What needs to be done: Each line of the listing is to be retyped exactly as given.
[Start of Attachment]
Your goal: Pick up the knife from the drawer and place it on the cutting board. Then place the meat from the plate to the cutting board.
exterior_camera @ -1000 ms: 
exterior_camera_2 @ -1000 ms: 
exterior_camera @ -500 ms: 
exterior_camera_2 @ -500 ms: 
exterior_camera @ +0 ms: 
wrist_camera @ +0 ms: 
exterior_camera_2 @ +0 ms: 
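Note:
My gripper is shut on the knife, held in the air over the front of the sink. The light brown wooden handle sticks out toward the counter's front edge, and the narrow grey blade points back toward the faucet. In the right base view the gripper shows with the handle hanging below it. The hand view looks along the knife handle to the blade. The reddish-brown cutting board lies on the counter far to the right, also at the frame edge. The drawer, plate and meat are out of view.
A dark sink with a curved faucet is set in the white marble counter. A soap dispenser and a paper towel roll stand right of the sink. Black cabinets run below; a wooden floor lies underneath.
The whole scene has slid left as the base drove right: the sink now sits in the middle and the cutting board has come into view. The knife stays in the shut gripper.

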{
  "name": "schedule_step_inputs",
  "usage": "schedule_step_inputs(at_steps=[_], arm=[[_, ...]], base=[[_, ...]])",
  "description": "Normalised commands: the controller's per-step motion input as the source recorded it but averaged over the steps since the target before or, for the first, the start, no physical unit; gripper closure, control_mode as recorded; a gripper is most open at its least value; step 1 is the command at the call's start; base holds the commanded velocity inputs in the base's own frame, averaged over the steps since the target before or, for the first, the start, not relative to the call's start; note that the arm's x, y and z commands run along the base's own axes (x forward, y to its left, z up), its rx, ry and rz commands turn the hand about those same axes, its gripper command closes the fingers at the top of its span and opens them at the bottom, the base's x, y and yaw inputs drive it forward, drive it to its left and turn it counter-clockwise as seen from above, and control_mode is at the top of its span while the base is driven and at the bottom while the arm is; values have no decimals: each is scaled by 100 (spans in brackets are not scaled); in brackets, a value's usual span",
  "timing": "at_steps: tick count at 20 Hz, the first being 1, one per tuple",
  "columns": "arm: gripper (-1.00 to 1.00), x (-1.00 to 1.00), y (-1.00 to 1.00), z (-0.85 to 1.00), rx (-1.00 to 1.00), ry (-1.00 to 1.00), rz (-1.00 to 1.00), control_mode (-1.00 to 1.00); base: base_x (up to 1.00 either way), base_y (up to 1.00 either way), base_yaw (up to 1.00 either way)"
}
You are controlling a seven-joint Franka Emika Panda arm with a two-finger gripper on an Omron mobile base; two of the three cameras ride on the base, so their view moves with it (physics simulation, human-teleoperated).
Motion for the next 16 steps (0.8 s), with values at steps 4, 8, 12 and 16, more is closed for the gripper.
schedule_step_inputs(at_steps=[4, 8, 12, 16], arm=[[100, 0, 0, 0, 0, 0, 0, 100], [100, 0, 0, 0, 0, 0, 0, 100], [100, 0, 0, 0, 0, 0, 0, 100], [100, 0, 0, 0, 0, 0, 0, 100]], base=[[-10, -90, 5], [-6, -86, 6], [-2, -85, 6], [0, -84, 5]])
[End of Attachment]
Your solution:
Your goal: Pick up the knife from the drawer and place it on the cutting board. Then place the meat from the plate to the cutting board.
exterior_camera @ -1000 ms: 
exterior_camera_2 @ -1000 ms: 
exterior_camera @ -500 ms: 
exterior_camera_2 @ -500 ms: 
exterior_camera @ +0 ms: 
wrist_camera @ +0 ms: 
exterior_camera_2 @ +0 ms: 
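Note:
My gripper is shut on the knife, held in the air over the front of the sink. The light brown wooden handle sticks out toward the counter's front edge, and the narrow grey blade points back toward the faucet. In the right base view the gripper shows with the handle hanging below it. The hand view looks along the knife handle to the blade. The reddish-brown cutting board lies on the counter far to the right, also at the frame edge. The drawer, plate and meat are out of view.
A dark sink with a curved faucet is set in the white marble counter. A soap dispenser and a paper towel roll stand right of the sink. Black cabinets run below; a wooden floor lies underneath.
The whole scene has slid left as the base drove right: the sink now sits in the middle and the cutting board has come into view. The knife stays in the shut gripper.
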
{
  "name": "schedule_step_inputs",
  "usage": "schedule_step_inputs(at_steps=[_], arm=[[_, ...]], base=[[_, ...]])",
  "description": "Normalised commands: the controller's per-step motion input as the source recorded it but averaged over the steps since the target before or, for the first, the start, no physical unit; gripper closure, control_mode as recorded; a gripper is most open at its least value; step 1 is the command at the call's start; base holds the commanded velocity inputs in the base's own frame, averaged over the steps since the target before or, for the first, the start, not relative to the call's start; note that the arm's x, y and z commands run along the base's own axes (x forward, y to its left, z up), its rx, ry and rz commands turn the hand about those same axes, its gripper command closes the fingers at the top of its span and opens them at the bottom, the base's x, y and yaw inputs drive it forward, drive it to its left and turn it counter-clockwise as seen from above, and control_mode is at the top of its span while the base is driven and at the bottom while the arm is; values have no decimals: each is scaled by 100 (spans in brackets are not scaled); in brackets, a value's usual span",
  "timing": "at_steps: tick count at 20 Hz, the first being 1, one per tuple",
  "columns": "arm: gripper (-1.00 to 1.00), x (-1.00 to 1.00), y (-1.00 to 1.00), z (-0.85 to 1.00), rx (-1.00 to 1.00), ry (-1.00 to 1.00), rz (-1.00 to 1.00), control_mode (-1.00 to 1.00); base: base_x (up to 1.00 either way), base_y (up to 1.00 either way), base_yaw (up to 1.00 either way)"
}
You are controlling a seven-joint Franka Emika Panda arm with a two-finger gripper on an Omron mobile base; two of the three cameras ride on the base, so their view moves with it (physics simulation, human-teleoperated).
Motion for the next 16 steps (0.8 s), with values at steps 4, 8, 12 and 16, more is closed for the gripper.
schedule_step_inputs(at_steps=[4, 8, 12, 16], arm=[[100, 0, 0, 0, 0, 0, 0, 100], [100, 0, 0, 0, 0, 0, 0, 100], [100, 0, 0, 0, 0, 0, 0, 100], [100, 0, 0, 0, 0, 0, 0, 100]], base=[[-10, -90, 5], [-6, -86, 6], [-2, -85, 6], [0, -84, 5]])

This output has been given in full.